● **Work item**
Each line from the one containing "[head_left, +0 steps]" to the final line of the listing below must be transcribed exactly; all others are left out.

● **Given material**

++++++

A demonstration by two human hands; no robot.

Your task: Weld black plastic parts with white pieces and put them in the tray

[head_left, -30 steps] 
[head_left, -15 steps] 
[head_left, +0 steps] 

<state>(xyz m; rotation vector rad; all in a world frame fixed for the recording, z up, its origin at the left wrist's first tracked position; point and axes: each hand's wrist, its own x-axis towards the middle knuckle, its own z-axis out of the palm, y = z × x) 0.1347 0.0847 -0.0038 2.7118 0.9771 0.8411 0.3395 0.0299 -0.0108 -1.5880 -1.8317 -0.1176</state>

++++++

● **The completed task**
[head_left, +0 steps] 

<state>(xyz m; rotation vector rad; all in a world frame fixed for the recording, z up, its origin at the left wrist's first tracked position; point and axes: each hand's wrist, its own x-axis towards the middle knuckle, its own z-axis out of the palm, y = z × x) 0.1347 0.0847 -0.0038 2.7118 0.9771 0.8411 0.3395 0.0299 -0.0108 -1.5880 -1.8317 -0.1176</state>

What appears above is the complete answer.